Directions for this task →
Write the full listing out again, keeping every line exactly as it is.

Provided data →
==========

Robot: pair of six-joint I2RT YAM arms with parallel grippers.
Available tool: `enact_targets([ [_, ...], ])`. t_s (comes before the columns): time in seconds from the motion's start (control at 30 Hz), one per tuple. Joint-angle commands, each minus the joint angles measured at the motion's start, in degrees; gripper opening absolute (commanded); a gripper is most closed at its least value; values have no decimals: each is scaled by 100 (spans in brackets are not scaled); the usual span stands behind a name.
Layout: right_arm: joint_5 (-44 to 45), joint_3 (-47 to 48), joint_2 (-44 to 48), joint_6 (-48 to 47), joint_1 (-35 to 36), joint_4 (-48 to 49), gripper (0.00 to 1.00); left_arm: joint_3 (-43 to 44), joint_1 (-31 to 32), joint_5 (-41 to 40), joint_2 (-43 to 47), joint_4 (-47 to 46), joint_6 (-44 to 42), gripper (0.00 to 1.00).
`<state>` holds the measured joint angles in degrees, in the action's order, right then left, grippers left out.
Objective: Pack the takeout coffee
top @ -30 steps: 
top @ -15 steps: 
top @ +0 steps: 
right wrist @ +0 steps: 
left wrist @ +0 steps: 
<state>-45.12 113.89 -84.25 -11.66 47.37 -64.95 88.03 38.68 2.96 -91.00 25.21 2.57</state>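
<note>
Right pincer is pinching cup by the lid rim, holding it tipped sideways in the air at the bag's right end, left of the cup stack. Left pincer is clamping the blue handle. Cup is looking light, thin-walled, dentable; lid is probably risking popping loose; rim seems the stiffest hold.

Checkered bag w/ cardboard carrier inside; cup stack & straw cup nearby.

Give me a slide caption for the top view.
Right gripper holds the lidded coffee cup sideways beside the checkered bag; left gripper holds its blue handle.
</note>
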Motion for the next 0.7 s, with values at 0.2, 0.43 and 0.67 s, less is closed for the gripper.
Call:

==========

Completed task →
Robot: pair of six-joint I2RT YAM arms with parallel grippers.
Available tool: `enact_targets([ [_, ...], ])`. t_s (comes before the columns): time in seconds from the motion's start (control at 30 Hz), one per tuple. Joint-angle commands, each minus the joint angles measured at the motion's start, in degrees; gripper opening absolute (commanded); a gripper is most closed at its least value; values have no decimals: each is scaled by 100 (spans in brackets are not scaled); the usual span stands behind a name.
Layout: right_arm: joint_5 (-44 to 45), joint_3 (-47 to 48), joint_2 (-44 to 48), joint_6 (-48 to 47), joint_1 (-35 to 36), joint_4 (-48 to 49), gripper (0.00 to 1.00); left_arm: joint_3 (-43 to 44), joint_1 (-31 to 32), joint_5 (-41 to 40), joint_2 (-43 to 47), joint_4 (-47 to 46), joint_6 (-44 to 42), gripper (0.00 to 1.00).
`<state>` holds the measured joint angles in degrees, in the action's order, right then left, grippers left out.
Objective: Pack the takeout coffee
top @ -30 steps: 
top @ -15 steps: 
top @ +0 steps: 
right wrist @ +0 steps: 
left wrist @ +0 steps: 
<state>-45.12 113.89 -84.25 -11.66 47.37 -64.95 88.03 38.68 2.96 -91.00 25.21 2.57</state>
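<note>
Right pincer is pinching cup by the lid rim, holding it tipped sideways in the air at the bag's right end, left of the cup stack. Left pincer is clamping the blue handle. Cup is looking light, thin-walled, dentable; lid is probably risking popping loose; rim seems the stiffest hold.

Checkered bag w/ cardboard carrier inside; cup stack & straw cup nearby.

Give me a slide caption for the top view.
Right gripper holds the lidded coffee cup sideways beside the checkered bag; left gripper holds its blue handle.
</note>
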Motion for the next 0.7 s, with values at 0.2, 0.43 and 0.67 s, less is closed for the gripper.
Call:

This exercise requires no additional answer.